Aucune prise sur les facteurs exogènes

Résultat, après avoir stagné en 2012, le PIB n'a augmenté que de 0,7 % en 2013 puis de 0,2 % en 2014. À moins d'une mauvaise surprise, le 1 % de croissance visé par le gouvernement devrait être atteint, ce qui permet au gouvernement d'estimer qu'une reprise est en cours. En revanche, compte tenu des incertitudes pesant sur l'économie mondiale, les prévisions de croissance formulées pour 2016 et 2 017 pourraient paraître optimistes. Certes, le ministère des Finances a révisé à la baisse ses objectifs et ne table plus que sur une hausse du PIB de 1,5 % en 2016 et en 2017, après avoir initialement visé des progressions de 1,7 % et de 1,9 %. Mais après la panne de croissance observée au deuxième trimestre, la reprise semble fragile car elle ne repose que sur des facteurs exogènes sur lesquels, par définition, le gouvernement n'a aucune prise.

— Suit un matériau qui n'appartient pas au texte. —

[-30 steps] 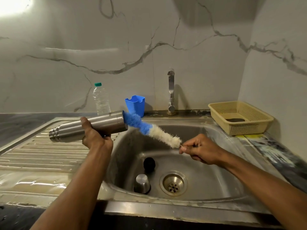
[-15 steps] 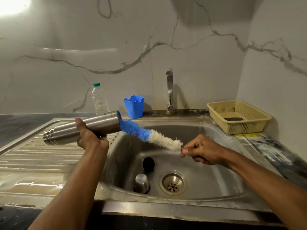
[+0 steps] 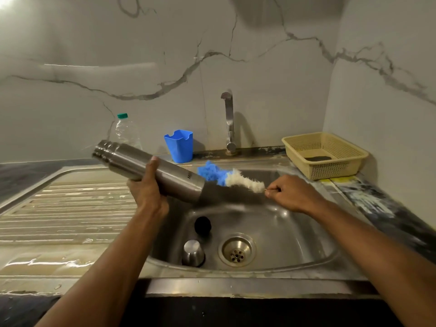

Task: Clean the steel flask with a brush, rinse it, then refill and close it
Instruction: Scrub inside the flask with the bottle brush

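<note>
Nearest, inside the steel sink (image 3: 295, 234), lie one steel cap (image 3: 193, 253), one black stopper (image 3: 202, 226) and one drain strainer (image 3: 237, 250); cap and stopper sit left of the drain, apart from each other. Above the basin's left rim one steel flask (image 3: 146, 166) is held clear of the sink by the left hand (image 3: 148, 194), fingers wrapped round its middle and thumb laid along the near side. Its long axis runs diagonally: base up and to the left, open mouth down and to the right, over the basin. One bottle brush (image 3: 232, 179) lies just beside the mouth, outside it, blue bristles nearest the flask and white bristles toward the handle. The right hand (image 3: 293, 194) pinches the brush's thin handle end with curled fingers. Two forearms enter from the near edge. One ribbed drainboard (image 3: 61, 215) extends left. Farther back stand one blue plastic cup (image 3: 179, 146), one clear plastic bottle (image 3: 126, 133) with a green cap, one tap (image 3: 228, 119), and one cream basket (image 3: 324, 154) at right.
</note>
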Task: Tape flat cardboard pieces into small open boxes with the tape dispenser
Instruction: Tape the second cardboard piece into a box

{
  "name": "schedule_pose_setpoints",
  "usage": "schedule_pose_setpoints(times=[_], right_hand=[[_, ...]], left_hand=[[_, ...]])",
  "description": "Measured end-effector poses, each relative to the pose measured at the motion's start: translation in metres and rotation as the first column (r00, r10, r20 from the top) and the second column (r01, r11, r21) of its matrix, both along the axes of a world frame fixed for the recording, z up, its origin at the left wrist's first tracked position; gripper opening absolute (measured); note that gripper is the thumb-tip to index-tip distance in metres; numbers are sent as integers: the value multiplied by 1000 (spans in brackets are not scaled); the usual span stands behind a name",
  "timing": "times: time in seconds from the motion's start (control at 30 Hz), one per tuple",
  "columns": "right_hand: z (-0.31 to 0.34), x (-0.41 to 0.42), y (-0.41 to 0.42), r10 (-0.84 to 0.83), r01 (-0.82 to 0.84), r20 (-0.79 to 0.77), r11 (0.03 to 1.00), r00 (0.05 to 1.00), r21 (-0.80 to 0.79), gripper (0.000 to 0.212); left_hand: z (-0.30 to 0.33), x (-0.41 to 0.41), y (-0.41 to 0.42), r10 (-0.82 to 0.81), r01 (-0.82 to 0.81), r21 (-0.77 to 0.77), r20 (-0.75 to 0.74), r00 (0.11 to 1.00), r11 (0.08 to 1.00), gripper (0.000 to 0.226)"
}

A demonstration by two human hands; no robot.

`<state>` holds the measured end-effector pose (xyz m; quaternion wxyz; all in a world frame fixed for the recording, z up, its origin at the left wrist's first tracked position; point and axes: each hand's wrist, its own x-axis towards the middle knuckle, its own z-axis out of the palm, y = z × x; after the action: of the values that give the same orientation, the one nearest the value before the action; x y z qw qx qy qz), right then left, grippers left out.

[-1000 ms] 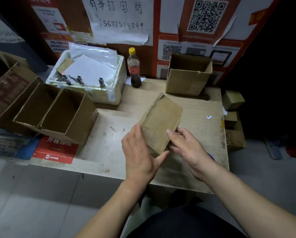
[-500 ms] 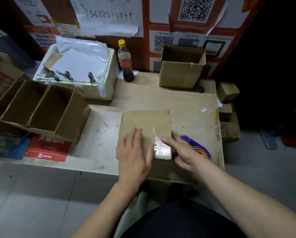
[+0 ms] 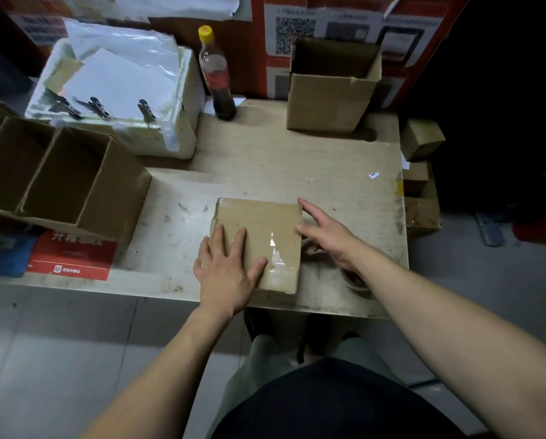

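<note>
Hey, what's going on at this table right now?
A person is taping up a small cardboard box that lies on the table. The left hand presses flat on it, beside a shiny strip of tape. The right hand hovers open at the box's right edge, holding nothing. Finished open boxes sit to the left, another at the back.
</note>
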<state>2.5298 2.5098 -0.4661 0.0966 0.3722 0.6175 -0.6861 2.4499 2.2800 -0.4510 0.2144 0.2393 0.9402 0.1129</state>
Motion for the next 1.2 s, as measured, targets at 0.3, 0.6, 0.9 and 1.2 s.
schedule_pose_setpoints(times=[0.3,0.6,0.9,1.2], right_hand=[[-5,-12,14,114,-123,53,972,992,201,39],[7,-6,1,124,-160,124,925,984,344,30],[13,-7,7,228,-292,201,872,953,392,32],[19,12,-26,-79,-2,212,934,974,357,41]], left_hand=[[-1,0,1,21,-21,-8,27,999,1000,102],[1,2,2,14,-13,-19,28,999,1000,102],[1,4,1,1,-1,-18,15,1000,1000,99],[-2,7,-2,60,-58,52,-24,998,997,109]])
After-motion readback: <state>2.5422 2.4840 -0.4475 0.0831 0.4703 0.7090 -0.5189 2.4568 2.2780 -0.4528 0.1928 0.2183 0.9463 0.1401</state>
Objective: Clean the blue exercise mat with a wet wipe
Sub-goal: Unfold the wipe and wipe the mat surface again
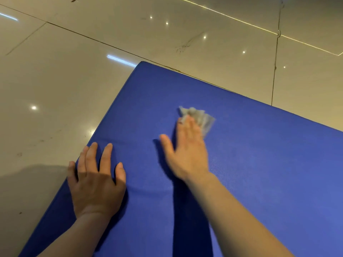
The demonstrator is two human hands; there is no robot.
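Blue exercise mat [250, 164] lying flat on a glossy tiled floor [55, 80]. Left hand [96, 184] rests palm-down near the mat's left edge, fingers [106, 156] straight and spread, holding nothing. Right hand [187, 154], motion-blurred, presses a crumpled wet wipe [201, 117] against the mat under its extended fingers, near the mat's far end.

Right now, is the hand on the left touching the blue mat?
Touching. The head view shows the left hand lying flat with spread fingers on the blue mat near its edge, no gap beneath.
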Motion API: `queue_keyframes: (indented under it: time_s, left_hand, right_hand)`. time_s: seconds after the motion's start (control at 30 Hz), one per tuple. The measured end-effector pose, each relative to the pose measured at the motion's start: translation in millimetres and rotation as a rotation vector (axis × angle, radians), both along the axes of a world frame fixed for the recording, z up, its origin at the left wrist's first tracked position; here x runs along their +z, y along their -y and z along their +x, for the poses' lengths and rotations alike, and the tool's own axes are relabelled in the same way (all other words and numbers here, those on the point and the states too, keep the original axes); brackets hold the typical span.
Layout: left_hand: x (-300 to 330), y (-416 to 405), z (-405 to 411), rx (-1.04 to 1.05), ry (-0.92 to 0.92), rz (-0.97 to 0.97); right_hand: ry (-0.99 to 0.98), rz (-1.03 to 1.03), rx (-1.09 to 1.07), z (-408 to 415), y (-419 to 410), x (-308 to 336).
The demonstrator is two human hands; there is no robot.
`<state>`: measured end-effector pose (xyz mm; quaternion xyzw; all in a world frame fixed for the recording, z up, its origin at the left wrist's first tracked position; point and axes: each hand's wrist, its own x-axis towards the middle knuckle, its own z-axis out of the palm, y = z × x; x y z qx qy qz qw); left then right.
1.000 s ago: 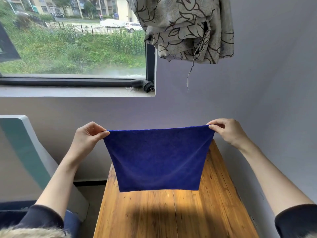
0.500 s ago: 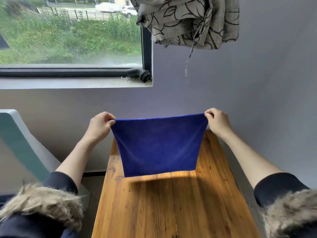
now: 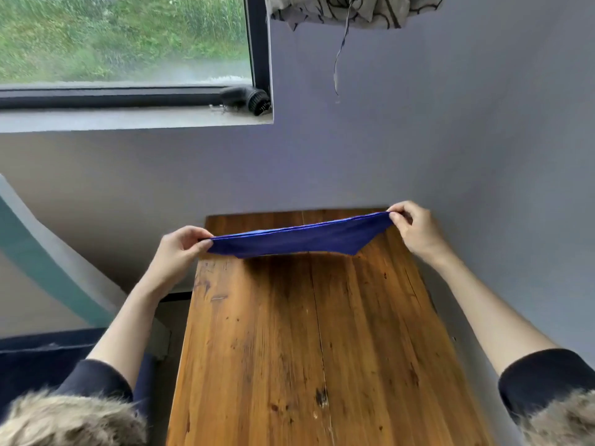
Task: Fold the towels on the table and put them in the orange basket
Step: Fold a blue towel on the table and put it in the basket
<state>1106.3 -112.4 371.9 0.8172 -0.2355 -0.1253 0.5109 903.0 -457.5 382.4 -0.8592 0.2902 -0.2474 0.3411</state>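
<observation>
A blue towel (image 3: 299,240) is stretched between both hands, low over the far end of the wooden table (image 3: 315,342). It lies almost flat, so I see mainly its top edge and a shallow band of cloth. My left hand (image 3: 176,251) pinches its left corner beyond the table's left edge. My right hand (image 3: 413,227) pinches the right corner near the far right corner of the table. No orange basket is in view.
A grey wall stands right behind the table and along its right side. A window sill (image 3: 128,122) with a small black object (image 3: 248,98) is at the upper left. Patterned cloth (image 3: 354,9) hangs overhead. A teal and grey panel (image 3: 48,262) leans at the left.
Both hands have moved down and away from me with the towel. It hung upright before; now it lies nearly flat just above the far end of the table.
</observation>
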Motion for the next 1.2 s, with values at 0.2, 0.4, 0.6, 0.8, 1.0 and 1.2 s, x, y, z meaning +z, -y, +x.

C'est d'ailleurs cette « dépendance » à ces éléments conjoncturels qui est probablement la plus grave. François Hollande et son gouvernement n'ont pas réussi à modifier le modèle de croissance tricolore. Essentiellement alimentée par la baisse des prix de l'énergie, entamée au début du second semestre 2014, la consommation des ménages est le seul moteur encore un peu vaillant de la croissance. Selon les calculs de COE-Rexecode, la chute des cours du brut allégerait de 16 milliards d'euros la facture des importations énergétiques, ce qui représente 0,5 point d'inflation en moins pour les ménages et près de 8 milliards de marges pour les entreprises sur l'année 2015.

Malgré un accès facile au crédit, que permet la politique monétaire volontariste de la Banque centrale européenne, et le dispositif de suramortissement lancé en avril, la reprise de l'investissement est très poussive. C'est notamment le cas dans l'industrie manufacturière, contrainte par la quasi-atonie de la demande. Quant au commerce extérieur, on l'a vu, la faiblesse des forces en présence empêche le made in France de décoller enfin. Le déficit commercial devrait se maintenir à des sommets et avoisiner les 60 milliards d'euros cette année en dépit de la dépréciation de l'euro face au dollar qui augmente la compétitivité-prix du made in France hors de la zone euro. Faut-il rappeler que la balance commerciale de la France n'a pas été excédentaire depuis... 2003 ?

Dans ce contexte incertain, il ne faudrait pas que les prix des matières premières, et notamment du pétrole brut, remontent, que l'euro s'apprécie face au dollar ou que les taux d'intérêt décollent. Si tel était le cas, les espoirs d'une reprise seraient douchés. L'hypothèse de croissance du gouvernement fixée à 1,5% serait alors menacée et le retournement de la courbe du chômage, prévu en 2016, resterait dans les limbes. Certains économistes ont d'ores et déjà remis en cause la prévision du gouvernement. Ainsi, chez Moody's, c'est une progression de 1,2% du PIB qui est attendue en 2016.